As of Wednesday, the test is now authorized for point-of-care use using a blood sample from the fingertip. This means it can be tested in settings like "doctor’s offices, hospitals, urgent care centers and emergency rooms rather than having to be sent to a central lab for testing," the FDA announced.

FDA Commissioner Stephen Hahn said the point-of-care serology tests "will enable more timely and convenient results" for people who want to know if they have previously been infected with the virus.

SECOND ABBOTT CORONAVIRUS ANTIBODY TEST GETS EMERGENCY USE AUTHORIZATION

Until Wednesday, serology test samples were generally evaluated in a central lab, which Hahn noted can be "time consuming and use additional resources to transport samples and run the test."

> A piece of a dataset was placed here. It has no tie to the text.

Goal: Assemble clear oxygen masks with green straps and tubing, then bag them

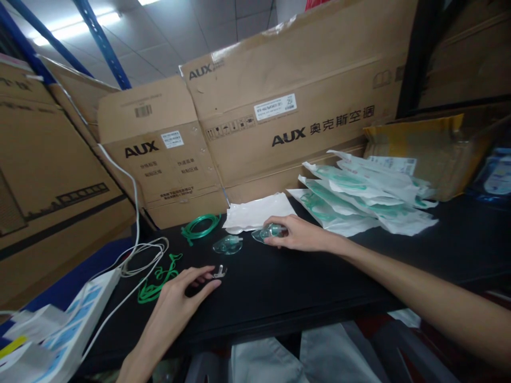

With more point-of-care serology tests authorized, Hahn says health care workers will be able to better conserve those resources. It may also "help reduce processing time for other types of COVID-19 tests, as less time is spent on serology tests," he added.

Since the onset of the pandemic, nearly 50 serology tests have been granted emergency use authorization.

However, it is unknown how long antibodies persist following infection and if the presence of antibodies confers protective immunity, the FDA says. The agency said patients should not consider themselves "immune, or have any level of immunity, from the virus" based on the results.